Submitted by on April 24, 2007 – 1:24 PMNo Comment

Did you see the most recent episode of Lost, called “Catch-22”? It made me cranky because there was no actual Catch-22 in it. I’ve always understood a Catch-22 to be a situation in which two states of affairs are necessary conditions for each other, but neither obtains. For example, a narcoleptic can’t get a job unless he gets his narcolepsy under control, but he doesn’t have insurance, so he can’t get his narcolepsy under control until he finds a job. No such situation was shown in the episode. Instead Desmond just faced a difficult dilemma that fell well short of a Catch-22.


In the podcast for the episode, the writer defined a Catch-22 as simply a “no-win situation.” Has the definition of Catch-22 slipped so far so fast? Or are they just plain wrong? I would hate to think it’s the former. It’s a fairly specific phenomenon, and it deserves a specific name.

Signed,

Irregardless, Your Begging the Question Alot

Dear Don’t Do That!,

“Catch-22,” like the phrase “begging the question” which you cite in your moniker, is frequently misused in this manner; often, it’s conflated either with a Sophie’s choice (a decision between two equally unappealing choices), or a Hobson’s choice (a choice, while theoretically offered, is in fact not available at all).

The Wikipedia entry for Joseph Heller’s novel offers an example from the text that supports your interpretation — but the entry also says that “common idiomatic usage” has “Catch-22” meaning “a no-win situation,” which, based on a strict reading of the original source, it does not. We have a phrase that means “no-win situation,” namely…”no-win situation.”

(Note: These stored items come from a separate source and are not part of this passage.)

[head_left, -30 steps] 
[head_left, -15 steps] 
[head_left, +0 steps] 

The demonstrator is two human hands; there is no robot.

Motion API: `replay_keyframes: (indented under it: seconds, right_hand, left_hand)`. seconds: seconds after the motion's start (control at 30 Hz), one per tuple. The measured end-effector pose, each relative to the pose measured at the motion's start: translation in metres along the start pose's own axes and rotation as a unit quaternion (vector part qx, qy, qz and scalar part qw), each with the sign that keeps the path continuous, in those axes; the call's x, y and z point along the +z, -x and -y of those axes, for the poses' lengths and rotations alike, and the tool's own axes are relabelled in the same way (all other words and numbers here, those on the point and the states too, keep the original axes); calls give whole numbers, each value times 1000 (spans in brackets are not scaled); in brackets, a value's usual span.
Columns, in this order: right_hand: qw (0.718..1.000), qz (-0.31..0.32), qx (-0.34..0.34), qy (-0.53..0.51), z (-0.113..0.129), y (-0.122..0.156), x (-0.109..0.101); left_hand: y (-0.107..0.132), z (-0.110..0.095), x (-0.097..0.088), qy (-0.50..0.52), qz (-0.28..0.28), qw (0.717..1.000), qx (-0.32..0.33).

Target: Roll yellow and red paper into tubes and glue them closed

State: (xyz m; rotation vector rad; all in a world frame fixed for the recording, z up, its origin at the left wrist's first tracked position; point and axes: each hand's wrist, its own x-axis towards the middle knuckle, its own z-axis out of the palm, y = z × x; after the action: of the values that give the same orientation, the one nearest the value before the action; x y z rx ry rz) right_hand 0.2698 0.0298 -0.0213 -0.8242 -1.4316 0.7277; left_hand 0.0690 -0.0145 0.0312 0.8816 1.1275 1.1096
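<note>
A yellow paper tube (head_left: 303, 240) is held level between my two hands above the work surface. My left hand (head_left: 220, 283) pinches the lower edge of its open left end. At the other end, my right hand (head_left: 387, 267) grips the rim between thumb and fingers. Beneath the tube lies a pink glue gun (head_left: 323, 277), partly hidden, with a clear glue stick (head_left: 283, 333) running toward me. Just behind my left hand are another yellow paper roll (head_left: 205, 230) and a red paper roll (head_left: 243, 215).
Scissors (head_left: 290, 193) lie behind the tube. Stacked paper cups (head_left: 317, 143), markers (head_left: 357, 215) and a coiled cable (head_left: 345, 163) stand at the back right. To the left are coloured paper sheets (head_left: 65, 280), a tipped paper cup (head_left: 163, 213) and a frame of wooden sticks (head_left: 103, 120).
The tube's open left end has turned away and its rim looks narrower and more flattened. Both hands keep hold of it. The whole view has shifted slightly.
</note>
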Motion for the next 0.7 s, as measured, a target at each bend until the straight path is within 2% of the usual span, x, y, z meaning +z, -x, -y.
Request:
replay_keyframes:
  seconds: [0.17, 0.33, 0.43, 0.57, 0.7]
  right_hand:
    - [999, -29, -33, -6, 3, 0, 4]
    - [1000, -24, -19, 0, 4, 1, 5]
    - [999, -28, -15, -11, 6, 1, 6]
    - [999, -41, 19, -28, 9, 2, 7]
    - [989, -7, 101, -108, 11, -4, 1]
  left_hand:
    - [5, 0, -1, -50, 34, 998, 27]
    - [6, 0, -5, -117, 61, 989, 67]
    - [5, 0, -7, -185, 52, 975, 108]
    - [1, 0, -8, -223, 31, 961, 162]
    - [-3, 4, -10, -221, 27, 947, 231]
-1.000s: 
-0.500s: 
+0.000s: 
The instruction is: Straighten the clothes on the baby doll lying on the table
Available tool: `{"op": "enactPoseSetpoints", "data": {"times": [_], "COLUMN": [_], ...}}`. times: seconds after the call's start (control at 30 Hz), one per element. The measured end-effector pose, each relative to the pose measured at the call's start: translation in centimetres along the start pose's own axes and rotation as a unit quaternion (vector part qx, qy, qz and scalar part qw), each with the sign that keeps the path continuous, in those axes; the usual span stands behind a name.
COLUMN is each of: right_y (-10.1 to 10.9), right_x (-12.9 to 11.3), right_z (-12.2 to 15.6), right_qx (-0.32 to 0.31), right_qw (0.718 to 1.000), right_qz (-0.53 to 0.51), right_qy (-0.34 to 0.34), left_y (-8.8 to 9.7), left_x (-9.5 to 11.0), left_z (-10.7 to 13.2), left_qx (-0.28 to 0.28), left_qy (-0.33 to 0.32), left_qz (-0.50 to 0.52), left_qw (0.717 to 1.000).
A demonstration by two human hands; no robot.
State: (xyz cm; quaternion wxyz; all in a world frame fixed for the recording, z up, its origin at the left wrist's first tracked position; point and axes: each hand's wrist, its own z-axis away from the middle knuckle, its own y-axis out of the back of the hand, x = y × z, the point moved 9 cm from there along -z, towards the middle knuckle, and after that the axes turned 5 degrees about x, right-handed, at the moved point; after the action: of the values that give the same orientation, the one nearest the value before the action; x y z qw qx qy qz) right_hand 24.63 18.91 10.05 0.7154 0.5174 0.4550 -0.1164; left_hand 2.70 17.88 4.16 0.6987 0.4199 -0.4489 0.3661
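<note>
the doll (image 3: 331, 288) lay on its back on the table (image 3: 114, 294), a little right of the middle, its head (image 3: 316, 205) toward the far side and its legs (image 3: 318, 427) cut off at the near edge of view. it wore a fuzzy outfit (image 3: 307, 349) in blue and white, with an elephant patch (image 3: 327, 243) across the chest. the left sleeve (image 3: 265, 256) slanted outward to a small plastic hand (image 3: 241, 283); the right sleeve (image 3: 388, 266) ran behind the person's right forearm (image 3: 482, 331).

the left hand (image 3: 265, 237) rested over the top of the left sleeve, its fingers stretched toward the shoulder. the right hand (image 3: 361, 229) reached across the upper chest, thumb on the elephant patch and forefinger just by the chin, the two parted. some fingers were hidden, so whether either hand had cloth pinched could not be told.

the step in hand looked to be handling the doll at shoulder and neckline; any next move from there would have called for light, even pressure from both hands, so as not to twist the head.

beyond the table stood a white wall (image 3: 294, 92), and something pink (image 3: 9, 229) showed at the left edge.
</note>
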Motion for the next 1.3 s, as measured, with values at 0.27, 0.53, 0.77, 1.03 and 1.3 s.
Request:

Let me check my books here…

Garner: no note on the term.

The 11C’s first listed definition is as follows: “a problematic situation for which the only solution is denied by a circumstance inherent in the problem or by a rule … also : the circumstance or rule that denies a solution.” In other words, what you said. But it does go on to list other possible meanings, including “an illogical, unreasonable, or senseless situation” and, alas, “a situation presenting two equally undesirable alternatives.”

The Barnhart Concise Dictionary of Etymology describes the situation in the novel from which the expression is derived, with no other definition, although an etymological dictionary wouldn’t necessarily address current usage, only the source of the term.

Choose The Right Word doesn’t tend to address literary/cultural derivations; sure enough, no entry.

The New Dictionary of Cultural Literacy describes the novel, then adds a usage note: “Figuratively, a ‘catch-22’ is any absurd arrangement that puts a person in a double bind: for example, a person can’t get a job without experience, but can’t get experience without a job.”

On balance, my sources agree with us, but I suspect that “usage creep” will eventually take the original definition over, if it hasn’t already.